And that’s when it happened. I started to turn around in my seat and felt something fall out of my pocket and hit the floor, going thunk. I didn’t have to wonder what it was.

Before I could reach it, she bent over, her long blond hair silver in the moonlight, and got it for me.

She looked at it in her hand and said, “Why would you carry a gun?”

“Long story.”

She looked as if she wanted to take the gun and throw it out the window. She shook her head. “You’re going to do something with this, aren’t you?”

I sighed and reached over and took the gun from her. “I’d like to try and catch a little nap if you don’t mind.”

“But—”

And I promptly turned over so that three-fourths of my body was pressed against the chill wall of the bus. I pretended to go to sleep, resting there and smelling diesel fuel and feeling the vibration of the motor.

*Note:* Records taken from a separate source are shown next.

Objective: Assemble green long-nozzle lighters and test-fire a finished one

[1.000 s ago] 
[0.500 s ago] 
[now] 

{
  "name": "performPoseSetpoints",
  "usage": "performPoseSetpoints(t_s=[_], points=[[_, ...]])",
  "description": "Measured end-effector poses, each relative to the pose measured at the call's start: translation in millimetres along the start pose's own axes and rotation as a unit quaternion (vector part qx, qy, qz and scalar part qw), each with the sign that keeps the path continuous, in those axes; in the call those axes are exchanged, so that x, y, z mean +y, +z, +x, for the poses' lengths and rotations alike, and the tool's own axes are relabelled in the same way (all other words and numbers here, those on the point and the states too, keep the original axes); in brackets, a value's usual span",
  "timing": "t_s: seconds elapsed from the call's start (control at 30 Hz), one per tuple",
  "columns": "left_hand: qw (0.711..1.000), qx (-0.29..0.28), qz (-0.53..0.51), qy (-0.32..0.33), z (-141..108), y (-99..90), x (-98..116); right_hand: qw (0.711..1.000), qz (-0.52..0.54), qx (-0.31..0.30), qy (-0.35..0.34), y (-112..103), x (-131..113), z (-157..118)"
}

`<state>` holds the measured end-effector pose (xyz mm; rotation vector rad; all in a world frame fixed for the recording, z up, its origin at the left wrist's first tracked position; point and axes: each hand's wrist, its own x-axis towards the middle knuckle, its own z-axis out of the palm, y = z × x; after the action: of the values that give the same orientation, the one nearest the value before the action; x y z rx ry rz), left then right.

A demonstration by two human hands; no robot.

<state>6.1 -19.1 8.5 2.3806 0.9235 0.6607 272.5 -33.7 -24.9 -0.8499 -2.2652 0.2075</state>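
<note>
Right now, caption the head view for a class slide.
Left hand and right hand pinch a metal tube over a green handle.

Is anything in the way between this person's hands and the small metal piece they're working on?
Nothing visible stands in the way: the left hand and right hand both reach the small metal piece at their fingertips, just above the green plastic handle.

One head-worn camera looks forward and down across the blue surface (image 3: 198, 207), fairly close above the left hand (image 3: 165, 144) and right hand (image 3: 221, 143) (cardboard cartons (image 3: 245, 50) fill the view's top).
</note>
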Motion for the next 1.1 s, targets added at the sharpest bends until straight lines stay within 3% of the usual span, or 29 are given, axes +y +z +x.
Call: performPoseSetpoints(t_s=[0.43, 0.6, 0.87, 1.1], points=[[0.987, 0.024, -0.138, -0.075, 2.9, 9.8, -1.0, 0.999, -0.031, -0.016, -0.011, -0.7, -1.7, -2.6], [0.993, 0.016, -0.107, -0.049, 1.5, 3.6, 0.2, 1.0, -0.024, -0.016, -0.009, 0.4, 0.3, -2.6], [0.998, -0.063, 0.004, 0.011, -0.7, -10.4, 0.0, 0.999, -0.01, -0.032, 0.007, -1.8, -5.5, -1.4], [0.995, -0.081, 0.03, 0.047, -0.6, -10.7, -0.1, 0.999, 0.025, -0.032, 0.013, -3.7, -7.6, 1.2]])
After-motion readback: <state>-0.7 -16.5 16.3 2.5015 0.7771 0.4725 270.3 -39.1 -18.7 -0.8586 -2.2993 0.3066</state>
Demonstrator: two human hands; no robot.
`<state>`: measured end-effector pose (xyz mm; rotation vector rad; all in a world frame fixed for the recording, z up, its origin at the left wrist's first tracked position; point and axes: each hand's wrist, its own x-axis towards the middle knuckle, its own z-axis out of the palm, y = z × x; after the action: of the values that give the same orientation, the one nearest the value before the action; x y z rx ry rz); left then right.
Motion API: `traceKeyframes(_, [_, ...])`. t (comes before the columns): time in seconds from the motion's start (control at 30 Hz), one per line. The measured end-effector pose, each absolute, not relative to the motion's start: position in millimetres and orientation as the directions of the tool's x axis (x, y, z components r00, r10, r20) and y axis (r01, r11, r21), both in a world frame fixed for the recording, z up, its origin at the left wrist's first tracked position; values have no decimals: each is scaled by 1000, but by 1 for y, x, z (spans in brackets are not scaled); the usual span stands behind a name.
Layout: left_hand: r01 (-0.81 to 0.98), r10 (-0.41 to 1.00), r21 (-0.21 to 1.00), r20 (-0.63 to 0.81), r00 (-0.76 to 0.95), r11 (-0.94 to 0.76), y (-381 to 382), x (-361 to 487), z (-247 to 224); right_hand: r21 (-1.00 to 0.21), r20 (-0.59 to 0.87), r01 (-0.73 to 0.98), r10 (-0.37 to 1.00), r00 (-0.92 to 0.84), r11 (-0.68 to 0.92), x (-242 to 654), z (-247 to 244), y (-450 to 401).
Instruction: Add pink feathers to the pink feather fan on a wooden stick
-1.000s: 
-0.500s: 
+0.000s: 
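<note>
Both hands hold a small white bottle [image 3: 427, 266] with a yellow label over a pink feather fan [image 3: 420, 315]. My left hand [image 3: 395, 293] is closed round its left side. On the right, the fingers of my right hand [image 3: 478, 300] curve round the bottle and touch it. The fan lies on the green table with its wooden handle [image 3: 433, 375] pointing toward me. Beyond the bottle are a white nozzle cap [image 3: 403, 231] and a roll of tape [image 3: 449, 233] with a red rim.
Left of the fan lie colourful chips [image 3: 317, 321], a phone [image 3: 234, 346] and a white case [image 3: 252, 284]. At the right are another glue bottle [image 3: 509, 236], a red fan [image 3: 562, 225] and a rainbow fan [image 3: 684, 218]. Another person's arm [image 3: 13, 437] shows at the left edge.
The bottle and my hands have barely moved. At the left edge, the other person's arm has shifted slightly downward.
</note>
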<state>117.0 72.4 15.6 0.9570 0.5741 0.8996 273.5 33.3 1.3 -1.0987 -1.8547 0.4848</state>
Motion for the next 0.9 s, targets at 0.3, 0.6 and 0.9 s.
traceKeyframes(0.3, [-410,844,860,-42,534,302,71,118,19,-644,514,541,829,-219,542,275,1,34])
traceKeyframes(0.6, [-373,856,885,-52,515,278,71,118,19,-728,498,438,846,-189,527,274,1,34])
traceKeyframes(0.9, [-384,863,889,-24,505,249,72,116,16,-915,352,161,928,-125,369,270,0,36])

The bus roared on into the night. It wouldn’t be long before I’d be seeing Dawn and Kenny again. I touched the .38 in my pocket. No, not long at all.

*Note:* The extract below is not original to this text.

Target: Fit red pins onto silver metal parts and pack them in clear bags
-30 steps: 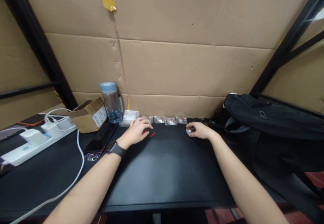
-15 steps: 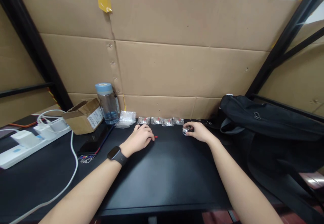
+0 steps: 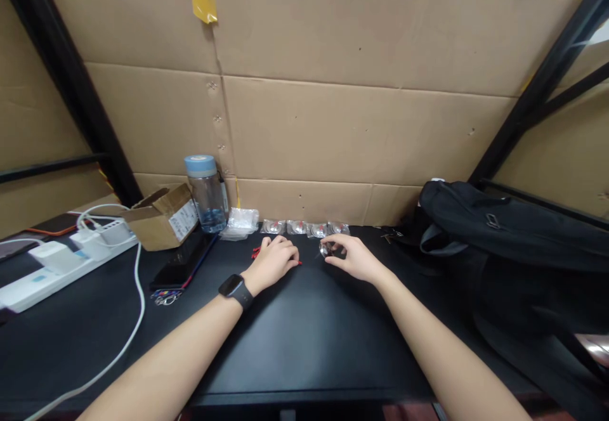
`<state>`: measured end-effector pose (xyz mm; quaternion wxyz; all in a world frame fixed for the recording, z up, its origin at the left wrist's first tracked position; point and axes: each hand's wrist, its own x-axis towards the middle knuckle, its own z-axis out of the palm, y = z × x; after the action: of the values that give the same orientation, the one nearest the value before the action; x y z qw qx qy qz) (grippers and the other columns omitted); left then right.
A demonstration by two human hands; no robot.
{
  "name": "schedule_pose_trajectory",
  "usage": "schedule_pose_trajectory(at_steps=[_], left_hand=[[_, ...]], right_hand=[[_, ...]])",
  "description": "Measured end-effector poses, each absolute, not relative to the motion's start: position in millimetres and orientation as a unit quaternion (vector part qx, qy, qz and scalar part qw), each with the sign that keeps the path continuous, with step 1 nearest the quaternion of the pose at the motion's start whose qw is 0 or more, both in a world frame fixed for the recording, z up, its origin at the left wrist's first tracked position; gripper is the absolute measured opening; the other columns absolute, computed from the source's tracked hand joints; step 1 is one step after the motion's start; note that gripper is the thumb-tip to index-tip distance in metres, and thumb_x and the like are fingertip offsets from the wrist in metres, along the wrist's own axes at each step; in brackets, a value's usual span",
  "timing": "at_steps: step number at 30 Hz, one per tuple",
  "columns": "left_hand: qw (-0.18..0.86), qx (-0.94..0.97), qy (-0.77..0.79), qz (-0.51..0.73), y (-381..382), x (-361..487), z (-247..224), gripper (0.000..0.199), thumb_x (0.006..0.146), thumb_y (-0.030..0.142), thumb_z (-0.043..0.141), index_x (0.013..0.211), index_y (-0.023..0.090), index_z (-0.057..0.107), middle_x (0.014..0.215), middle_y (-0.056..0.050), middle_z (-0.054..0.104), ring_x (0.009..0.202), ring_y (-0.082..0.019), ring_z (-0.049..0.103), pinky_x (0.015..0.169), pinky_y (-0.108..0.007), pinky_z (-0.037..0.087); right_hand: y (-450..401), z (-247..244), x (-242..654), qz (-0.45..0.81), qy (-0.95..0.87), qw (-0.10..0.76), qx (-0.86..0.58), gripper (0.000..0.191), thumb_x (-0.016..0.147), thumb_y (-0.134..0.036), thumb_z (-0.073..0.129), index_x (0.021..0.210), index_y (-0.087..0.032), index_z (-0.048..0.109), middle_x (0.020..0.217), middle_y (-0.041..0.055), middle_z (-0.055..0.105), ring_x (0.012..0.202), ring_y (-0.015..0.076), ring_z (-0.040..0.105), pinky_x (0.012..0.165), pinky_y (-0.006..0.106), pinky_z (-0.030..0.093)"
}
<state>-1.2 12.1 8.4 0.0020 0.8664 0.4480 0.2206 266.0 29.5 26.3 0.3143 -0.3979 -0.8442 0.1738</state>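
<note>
My left hand (image 3: 276,260), a dark watch on its wrist, rests on the black table with fingers curled and pressed together. A small red piece (image 3: 299,263) shows at its fingertips; its kind is too small to make out. More thin red pieces (image 3: 255,253) lie beside its knuckles, partly covered. Between thumb and fingers, my right hand (image 3: 354,257) holds a small shiny round metal thing (image 3: 325,250) just above the table. Several clear packets (image 3: 297,226) with round metal pieces and red bits inside form a row behind both hands.
Clear plastic bags (image 3: 242,220) lie stacked left of the packets, near a blue-lidded water bottle (image 3: 205,199). Farther left are an open cardboard box (image 3: 164,221), a dark phone (image 3: 183,261) and a power strip (image 3: 57,272) with cables. A black backpack (image 3: 514,243) occupies the right side.
My right hand has moved left with the round metal thing, closer to my left hand. Red pieces now show beside my left knuckles. The whole view has shifted slightly.
</note>
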Motion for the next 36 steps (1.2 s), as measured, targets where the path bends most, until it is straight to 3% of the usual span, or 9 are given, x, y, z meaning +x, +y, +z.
schedule_pose_trajectory(at_steps=[5, 9, 12, 18, 27, 32, 36], left_hand=[[0.115, 0.820, 0.462, 0.317, 7, 5, 10, 0.013, 0.097, 0.032, 0.057, 0.089, 0.022, 0.063, 0.095, -0.001, 0.074, 0.095, -0.020, 0.065, 0.093, -0.038, 0.038], [0.237, 0.760, 0.454, 0.401, 5, 7, 14, 0.015, 0.088, 0.037, 0.068, 0.096, 0.024, 0.069, 0.097, -0.002, 0.077, 0.091, -0.021, 0.072, 0.089, -0.034, 0.049], [0.274, 0.742, 0.451, 0.414, 4, 9, 16, 0.016, 0.087, 0.037, 0.069, 0.096, 0.025, 0.075, 0.096, -0.001, 0.079, 0.090, -0.021, 0.074, 0.088, -0.032, 0.053], [0.165, 0.771, 0.471, 0.395, -6, 15, 21, 0.017, 0.094, 0.034, 0.062, 0.093, 0.027, 0.077, 0.108, -0.002, 0.076, 0.108, -0.023, 0.066, 0.097, -0.040, 0.044], [0.109, 0.783, 0.480, 0.381, -13, 21, 23, 0.018, 0.096, 0.029, 0.058, 0.091, 0.026, 0.075, 0.114, -0.003, 0.068, 0.110, -0.024, 0.061, 0.086, -0.037, 0.035], [0.069, 0.780, 0.489, 0.385, -13, 21, 18, 0.016, 0.095, 0.028, 0.060, 0.089, 0.026, 0.076, 0.112, -0.003, 0.067, 0.109, -0.023, 0.059, 0.084, -0.037, 0.031], [0.041, 0.787, 0.487, 0.378, -13, 21, 17, 0.016, 0.095, 0.028, 0.061, 0.088, 0.026, 0.075, 0.112, -0.003, 0.066, 0.109, -0.023, 0.057, 0.085, -0.038, 0.030]], right_hand=[[22, 21, 250, 0.227, -0.821, 0.378, -0.363, 0.048, 0.081, -0.025, 0.076, 0.127, -0.028, 0.064, 0.122, 0.0066, 0.070, 0.096, 0.0201, 0.069, 0.077, 0.033, 0.056], [13, 24, 241, 0.267, -0.805, 0.412, -0.334, 0.049, 0.082, -0.025, 0.075, 0.129, -0.028, 0.061, 0.128, 0.0080, 0.067, 0.104, 0.0220, 0.069, 0.081, 0.036, 0.058], [6, 27, 235, 0.272, -0.801, 0.423, -0.324, 0.049, 0.082, -0.024, 0.075, 0.129, -0.028, 0.061, 0.128, 0.0081, 0.066, 0.107, 0.0229, 0.068, 0.083, 0.036, 0.059], [-1, 27, 225, 0.281, -0.801, 0.426, -0.313, 0.050, 0.081, -0.025, 0.077, 0.129, -0.028, 0.061, 0.124, 0.0072, 0.068, 0.106, 0.0229, 0.068, 0.082, 0.035, 0.059], [-1, 22, 221, 0.304, -0.788, 0.429, -0.322, 0.050, 0.079, -0.031, 0.081, 0.126, -0.028, 0.062, 0.121, 0.0078, 0.070, 0.102, 0.0237, 0.072, 0.080, 0.036, 0.059], [2, 12, 217, 0.346, -0.754, 0.453, -0.327, 0.042, 0.074, -0.034, 0.085, 0.108, -0.024, 0.063, 0.120, 0.0080, 0.072, 0.099, 0.0231, 0.074, 0.077, 0.033, 0.059], [2, 13, 216, 0.348, -0.750, 0.433, -0.359, 0.029, 0.082, -0.044, 0.077, 0.097, -0.022, 0.064, 0.100, 0.0050, 0.075, 0.081, 0.0208, 0.075, 0.073, 0.032, 0.059]])
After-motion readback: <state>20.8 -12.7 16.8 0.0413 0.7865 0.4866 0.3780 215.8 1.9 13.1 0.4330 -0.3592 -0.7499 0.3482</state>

If you’ve taken many Greyhounds, then you know about layovers. You spend an hour-and-a-half gulping down greasy food and going into the bathroom in a john that reeks like a city dump on a hot day and staring at people in the waiting area who seem to be deformed in every way imaginable. Or that’s how they look at 2:26 A.M., anyway.

This layover was going to be different. At least for me. I had plans.

As the bus pulled into a small brick depot that looked as if it had been built back during the Depression, Polly said, “You’re going to do it here, aren’t you?”

“Do what?”

“Shoot somebody.”

“Why would you say that?”

“I’ve just got a feeling is all. My mom always says I have ESP.”

She started to say something else, but then the driver lifted the microphone and gave us his spiel about how the layover would be a full hour and how there was good food to be had in the restaurant and how he’d enjoyed serving us. There’d be a new driver for the next six hours of our journey, he said.

There weren’t many lights on in the depot. Passengers stood outside for a while stretching and letting the cold air wake them up.

I followed Polly off the bus and immediately started walking away. An hour wasn’t a long time.

Before I got two steps, she snagged my arm. “I was hoping we could be friends. You know, I mean, we’re a lot alike.” In the shadowy light of the depot, she looked younger than ever. Young and well scrubbed and sad. “I don’t want you to get into trouble. Whatever it is, you’ve got your whole life ahead of you. It won’t be worth it. Honest.”

“Take care of yourself,” I said, and leaned over and kissed her.

She grabbed me again and pulled me close and said, “I got in a little trouble once myself. It’s no fun. Believe me.”

I touched her cheek gently and then I set off, walking quickly into the darkness.

Armstrong was a pretty typical midwestern town, four blocks of retail area, fading brick grade school and junior high, a small public library with a white stone edifice, a courthouse, a Chevrolet dealership, and many blocks of small white frame houses that all looked pretty much the same in the early morning gloom. You could see frost rimed on the windows and lonely gray smoke twisting up from the chimneys. As I walked, my heels crunched ice. Faint streetlight threw everything into deep shadow. My breath was silver.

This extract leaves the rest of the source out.